Information provided section start

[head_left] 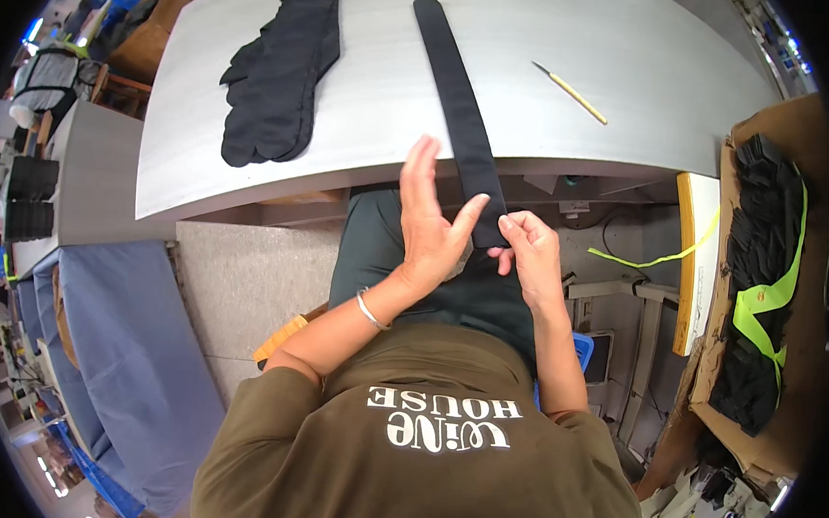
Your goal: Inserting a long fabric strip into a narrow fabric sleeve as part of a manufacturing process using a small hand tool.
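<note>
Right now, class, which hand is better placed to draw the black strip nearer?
Probably the right hand: it pinches the near end of the black strip, while the left hand is open.

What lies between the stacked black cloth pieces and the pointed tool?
In the head view, the long black strip lies between them, its near end pinched by the right hand.

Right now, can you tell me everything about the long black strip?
The long black strip is flat, narrow and fabric-looking, with a rounded far end. It slants across the pale grey table and past its near edge. The right hand pinches the strip's near end. The open left hand is beside it, thumb overlapping it in view; I can't tell if they touch.
</note>
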A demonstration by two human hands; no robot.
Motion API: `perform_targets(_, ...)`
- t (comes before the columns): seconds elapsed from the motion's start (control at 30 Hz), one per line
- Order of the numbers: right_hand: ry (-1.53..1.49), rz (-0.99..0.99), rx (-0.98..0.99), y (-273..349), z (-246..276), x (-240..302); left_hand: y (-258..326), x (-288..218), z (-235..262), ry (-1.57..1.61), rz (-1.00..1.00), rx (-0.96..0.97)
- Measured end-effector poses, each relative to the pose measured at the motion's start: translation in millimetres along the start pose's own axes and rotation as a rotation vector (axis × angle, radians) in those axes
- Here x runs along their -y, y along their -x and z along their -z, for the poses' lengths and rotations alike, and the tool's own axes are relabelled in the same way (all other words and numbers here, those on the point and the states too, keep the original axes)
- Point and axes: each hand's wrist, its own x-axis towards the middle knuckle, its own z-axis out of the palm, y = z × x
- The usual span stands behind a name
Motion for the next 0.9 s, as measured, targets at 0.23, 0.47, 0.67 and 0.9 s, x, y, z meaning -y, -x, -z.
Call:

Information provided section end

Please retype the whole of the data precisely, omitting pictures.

[head_left] 
Your goal: Inserting a long fabric strip into a narrow fabric sleeve as part of a manufacturing process using a small hand tool.
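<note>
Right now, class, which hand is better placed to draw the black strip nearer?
Probably the right hand: it pinches the near end of the black strip, while the left hand is open.

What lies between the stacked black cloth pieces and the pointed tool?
In the head view, the long black strip lies between them, its near end pinched by the right hand.

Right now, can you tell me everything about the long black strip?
The long black strip is flat, narrow and fabric-looking, with a rounded far end. It slants across the pale grey table and past its near edge. The right hand pinches the strip's near end. The open left hand is beside it, thumb overlapping it in view; I can't tell if they touch.
</note>
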A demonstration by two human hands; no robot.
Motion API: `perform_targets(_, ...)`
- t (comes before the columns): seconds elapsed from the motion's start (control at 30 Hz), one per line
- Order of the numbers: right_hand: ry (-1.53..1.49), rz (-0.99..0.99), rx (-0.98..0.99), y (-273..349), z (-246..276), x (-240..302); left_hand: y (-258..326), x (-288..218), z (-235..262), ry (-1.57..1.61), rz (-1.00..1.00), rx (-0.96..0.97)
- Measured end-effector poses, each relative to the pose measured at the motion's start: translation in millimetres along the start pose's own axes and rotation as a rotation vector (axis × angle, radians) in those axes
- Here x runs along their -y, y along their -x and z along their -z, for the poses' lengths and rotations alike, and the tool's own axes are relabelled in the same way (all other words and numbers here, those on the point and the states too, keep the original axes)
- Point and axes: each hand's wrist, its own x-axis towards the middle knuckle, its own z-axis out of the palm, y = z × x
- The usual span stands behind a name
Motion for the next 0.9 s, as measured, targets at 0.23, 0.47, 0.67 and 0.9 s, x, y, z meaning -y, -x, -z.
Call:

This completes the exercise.